Study material:
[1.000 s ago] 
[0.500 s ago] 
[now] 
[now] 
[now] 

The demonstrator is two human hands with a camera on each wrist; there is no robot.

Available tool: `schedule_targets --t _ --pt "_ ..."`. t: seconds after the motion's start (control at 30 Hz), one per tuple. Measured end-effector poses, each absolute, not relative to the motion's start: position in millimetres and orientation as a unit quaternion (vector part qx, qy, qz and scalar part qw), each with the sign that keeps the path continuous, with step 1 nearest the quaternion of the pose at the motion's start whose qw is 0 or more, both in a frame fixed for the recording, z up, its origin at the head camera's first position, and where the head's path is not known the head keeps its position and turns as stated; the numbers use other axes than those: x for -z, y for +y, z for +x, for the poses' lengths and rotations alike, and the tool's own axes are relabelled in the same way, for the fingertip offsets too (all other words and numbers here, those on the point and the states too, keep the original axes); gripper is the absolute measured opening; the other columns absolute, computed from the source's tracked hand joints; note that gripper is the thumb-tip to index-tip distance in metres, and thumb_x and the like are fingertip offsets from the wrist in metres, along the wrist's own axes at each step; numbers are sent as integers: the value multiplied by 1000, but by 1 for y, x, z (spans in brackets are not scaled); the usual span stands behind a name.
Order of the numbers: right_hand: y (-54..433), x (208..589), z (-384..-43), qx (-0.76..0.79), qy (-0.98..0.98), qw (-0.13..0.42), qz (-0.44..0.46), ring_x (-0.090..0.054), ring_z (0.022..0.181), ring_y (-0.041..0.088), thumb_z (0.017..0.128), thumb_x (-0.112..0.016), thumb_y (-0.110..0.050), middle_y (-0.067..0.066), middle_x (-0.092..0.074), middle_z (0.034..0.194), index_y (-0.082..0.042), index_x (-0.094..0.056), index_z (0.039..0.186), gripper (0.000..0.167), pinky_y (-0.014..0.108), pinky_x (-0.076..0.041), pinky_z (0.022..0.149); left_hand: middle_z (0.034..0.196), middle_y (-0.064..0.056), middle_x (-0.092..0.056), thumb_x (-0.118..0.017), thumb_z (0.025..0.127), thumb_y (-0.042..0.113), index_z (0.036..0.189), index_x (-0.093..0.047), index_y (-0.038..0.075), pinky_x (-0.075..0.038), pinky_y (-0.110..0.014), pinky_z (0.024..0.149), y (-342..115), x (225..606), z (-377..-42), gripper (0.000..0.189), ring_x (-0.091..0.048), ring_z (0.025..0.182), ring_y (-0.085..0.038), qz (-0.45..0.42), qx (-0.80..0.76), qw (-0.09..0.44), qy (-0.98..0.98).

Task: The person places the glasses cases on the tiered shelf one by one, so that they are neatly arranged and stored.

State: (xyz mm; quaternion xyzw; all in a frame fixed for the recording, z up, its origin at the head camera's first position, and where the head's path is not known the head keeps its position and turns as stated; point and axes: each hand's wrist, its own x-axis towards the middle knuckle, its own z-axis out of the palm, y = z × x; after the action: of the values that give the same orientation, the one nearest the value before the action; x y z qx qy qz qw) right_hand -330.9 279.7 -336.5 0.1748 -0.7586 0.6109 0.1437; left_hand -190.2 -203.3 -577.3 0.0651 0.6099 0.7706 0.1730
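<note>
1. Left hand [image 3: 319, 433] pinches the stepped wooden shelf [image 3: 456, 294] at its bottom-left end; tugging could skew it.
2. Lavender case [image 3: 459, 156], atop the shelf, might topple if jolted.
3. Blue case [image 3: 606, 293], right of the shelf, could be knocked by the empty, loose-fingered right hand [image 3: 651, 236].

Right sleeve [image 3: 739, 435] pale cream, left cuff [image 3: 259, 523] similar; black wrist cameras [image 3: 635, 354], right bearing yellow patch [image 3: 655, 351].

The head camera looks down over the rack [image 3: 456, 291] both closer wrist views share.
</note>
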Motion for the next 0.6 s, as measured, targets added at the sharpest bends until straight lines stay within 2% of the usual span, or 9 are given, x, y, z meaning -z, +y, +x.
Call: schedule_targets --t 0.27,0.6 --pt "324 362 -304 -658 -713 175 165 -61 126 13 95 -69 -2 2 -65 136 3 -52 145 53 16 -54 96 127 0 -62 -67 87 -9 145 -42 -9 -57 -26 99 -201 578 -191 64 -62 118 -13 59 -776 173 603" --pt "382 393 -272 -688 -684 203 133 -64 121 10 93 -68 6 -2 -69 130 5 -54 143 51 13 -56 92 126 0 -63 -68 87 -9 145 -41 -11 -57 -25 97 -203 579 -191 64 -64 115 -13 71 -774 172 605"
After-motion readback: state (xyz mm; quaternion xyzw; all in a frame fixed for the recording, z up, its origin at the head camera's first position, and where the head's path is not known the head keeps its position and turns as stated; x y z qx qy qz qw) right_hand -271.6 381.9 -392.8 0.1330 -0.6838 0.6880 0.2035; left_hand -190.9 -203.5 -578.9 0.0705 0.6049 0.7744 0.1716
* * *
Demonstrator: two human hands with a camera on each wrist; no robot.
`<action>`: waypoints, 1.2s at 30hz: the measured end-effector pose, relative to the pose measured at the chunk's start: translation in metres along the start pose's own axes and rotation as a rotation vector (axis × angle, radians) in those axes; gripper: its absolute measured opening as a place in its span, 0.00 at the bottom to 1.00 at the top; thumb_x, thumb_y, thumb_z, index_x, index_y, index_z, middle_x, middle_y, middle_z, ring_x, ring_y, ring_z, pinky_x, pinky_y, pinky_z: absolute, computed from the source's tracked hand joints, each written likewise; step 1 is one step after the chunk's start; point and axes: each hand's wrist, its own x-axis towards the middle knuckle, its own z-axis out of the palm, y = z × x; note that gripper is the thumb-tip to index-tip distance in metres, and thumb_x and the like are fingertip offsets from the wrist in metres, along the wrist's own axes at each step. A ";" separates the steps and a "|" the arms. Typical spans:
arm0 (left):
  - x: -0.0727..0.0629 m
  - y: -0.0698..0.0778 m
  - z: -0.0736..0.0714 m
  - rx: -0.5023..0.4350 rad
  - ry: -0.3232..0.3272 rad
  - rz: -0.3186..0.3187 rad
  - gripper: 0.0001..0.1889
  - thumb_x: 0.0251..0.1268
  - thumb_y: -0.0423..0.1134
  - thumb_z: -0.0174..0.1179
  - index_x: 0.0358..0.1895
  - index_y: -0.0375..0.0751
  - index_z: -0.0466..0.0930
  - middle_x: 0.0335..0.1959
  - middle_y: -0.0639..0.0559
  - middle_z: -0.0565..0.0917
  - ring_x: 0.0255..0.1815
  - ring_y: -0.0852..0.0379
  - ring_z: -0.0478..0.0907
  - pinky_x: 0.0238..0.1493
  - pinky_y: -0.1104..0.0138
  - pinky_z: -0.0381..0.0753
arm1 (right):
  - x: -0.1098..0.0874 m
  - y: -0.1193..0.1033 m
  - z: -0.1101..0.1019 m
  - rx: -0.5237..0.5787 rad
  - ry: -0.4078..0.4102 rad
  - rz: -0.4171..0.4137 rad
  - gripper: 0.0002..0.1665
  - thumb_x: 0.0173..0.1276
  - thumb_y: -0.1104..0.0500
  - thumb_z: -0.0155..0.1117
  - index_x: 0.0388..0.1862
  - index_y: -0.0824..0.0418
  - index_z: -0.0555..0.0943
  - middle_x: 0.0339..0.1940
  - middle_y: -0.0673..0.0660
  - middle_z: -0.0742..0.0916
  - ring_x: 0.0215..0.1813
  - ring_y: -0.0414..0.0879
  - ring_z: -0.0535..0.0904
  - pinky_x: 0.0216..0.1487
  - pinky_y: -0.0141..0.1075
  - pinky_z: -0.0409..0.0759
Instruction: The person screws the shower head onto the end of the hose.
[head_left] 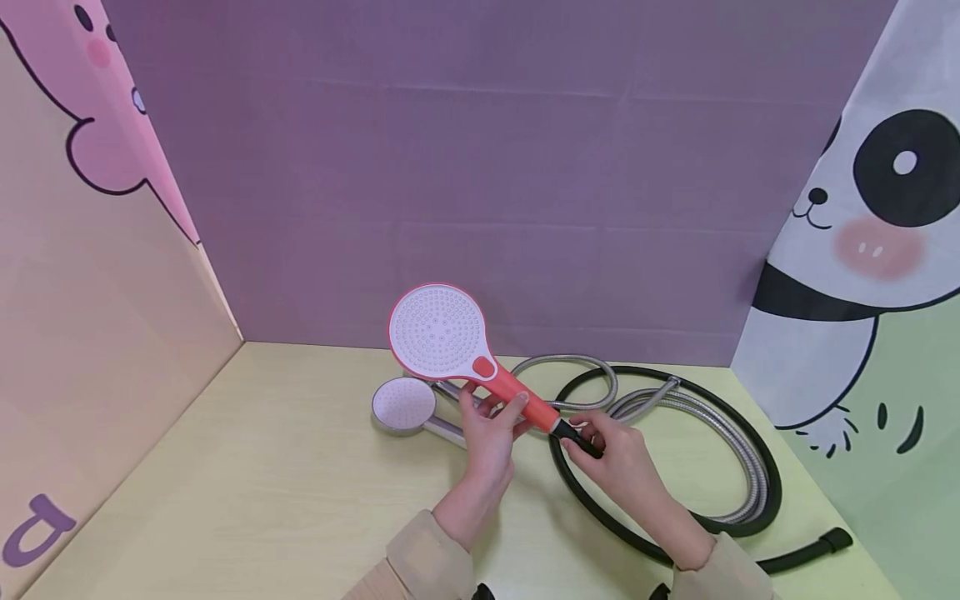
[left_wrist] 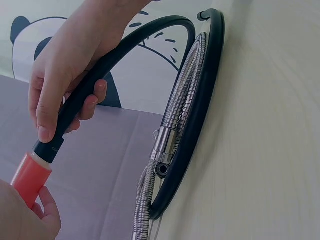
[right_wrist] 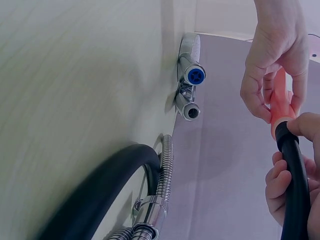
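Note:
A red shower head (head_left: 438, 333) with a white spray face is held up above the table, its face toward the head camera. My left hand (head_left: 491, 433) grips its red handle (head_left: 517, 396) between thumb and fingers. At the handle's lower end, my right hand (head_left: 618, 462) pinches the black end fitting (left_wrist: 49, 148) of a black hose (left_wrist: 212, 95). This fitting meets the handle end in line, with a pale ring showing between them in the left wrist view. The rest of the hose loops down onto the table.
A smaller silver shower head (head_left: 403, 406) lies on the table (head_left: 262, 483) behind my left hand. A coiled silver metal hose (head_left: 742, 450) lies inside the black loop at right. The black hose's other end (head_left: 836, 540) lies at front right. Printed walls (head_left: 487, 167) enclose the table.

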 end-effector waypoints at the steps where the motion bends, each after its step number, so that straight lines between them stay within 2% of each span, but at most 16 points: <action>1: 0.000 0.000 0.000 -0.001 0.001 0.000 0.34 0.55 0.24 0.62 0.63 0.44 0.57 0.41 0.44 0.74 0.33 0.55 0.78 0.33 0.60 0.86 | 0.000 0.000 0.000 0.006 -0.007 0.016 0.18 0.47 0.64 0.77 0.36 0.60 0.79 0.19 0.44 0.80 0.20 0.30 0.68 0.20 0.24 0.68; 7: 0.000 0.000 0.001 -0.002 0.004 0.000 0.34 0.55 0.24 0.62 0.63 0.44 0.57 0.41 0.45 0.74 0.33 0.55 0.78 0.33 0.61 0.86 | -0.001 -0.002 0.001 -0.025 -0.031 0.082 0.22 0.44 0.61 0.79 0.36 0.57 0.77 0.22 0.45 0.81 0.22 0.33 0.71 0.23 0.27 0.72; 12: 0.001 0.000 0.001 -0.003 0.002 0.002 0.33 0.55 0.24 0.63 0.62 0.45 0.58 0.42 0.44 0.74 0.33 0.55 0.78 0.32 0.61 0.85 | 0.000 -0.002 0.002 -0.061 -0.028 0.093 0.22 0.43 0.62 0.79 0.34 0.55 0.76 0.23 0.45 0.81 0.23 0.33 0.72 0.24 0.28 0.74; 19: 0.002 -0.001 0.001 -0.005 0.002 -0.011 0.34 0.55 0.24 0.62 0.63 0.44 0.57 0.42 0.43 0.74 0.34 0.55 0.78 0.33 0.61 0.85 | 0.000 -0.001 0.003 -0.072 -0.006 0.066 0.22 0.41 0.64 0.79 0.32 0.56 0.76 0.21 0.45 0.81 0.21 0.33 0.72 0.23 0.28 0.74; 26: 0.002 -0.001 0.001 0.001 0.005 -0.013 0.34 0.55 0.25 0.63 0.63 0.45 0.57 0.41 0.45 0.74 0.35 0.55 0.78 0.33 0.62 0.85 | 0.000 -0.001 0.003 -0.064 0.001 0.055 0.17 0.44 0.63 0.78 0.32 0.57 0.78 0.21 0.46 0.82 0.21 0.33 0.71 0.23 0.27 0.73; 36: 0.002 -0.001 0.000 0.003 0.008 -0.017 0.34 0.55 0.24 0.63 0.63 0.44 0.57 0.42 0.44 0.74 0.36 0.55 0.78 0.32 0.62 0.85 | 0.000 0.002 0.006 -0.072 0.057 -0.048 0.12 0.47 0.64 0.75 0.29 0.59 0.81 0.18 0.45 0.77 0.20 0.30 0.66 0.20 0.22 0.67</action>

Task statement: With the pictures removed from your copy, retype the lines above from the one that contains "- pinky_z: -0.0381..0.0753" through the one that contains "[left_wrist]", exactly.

Solution to the problem:
  - pinky_z: -0.0381..0.0753
arm1 (right):
  - x: -0.1098..0.0874 m
  - y: -0.1193..0.1033 m
  - z: -0.1101..0.1019 m
  - rx: -0.5237..0.5787 rad
  - ry: -0.4078..0.4102 rad
  - rz: -0.4171..0.4137 rad
  - gripper: 0.0002..0.1665
  - thumb_x: 0.0173..0.1276
  - thumb_y: -0.1104..0.0500
  - thumb_z: -0.0155..0.1117
  - index_x: 0.0388..0.1862
  - index_y: -0.0824..0.0418
  - index_z: -0.0555..0.0943
  - middle_x: 0.0339..0.1940
  - middle_y: -0.0673..0.0660
  - middle_z: -0.0742..0.0916
  - ring_x: 0.0215..0.1813
  - ring_y: -0.0414..0.0879
  - ring_z: -0.0535..0.0904
  - pinky_x: 0.0216..0.1487
  - pinky_y: -0.0141..0.1075
  - pinky_z: -0.0409..0.0759
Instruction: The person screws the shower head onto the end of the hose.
[head_left] 
[left_wrist] 

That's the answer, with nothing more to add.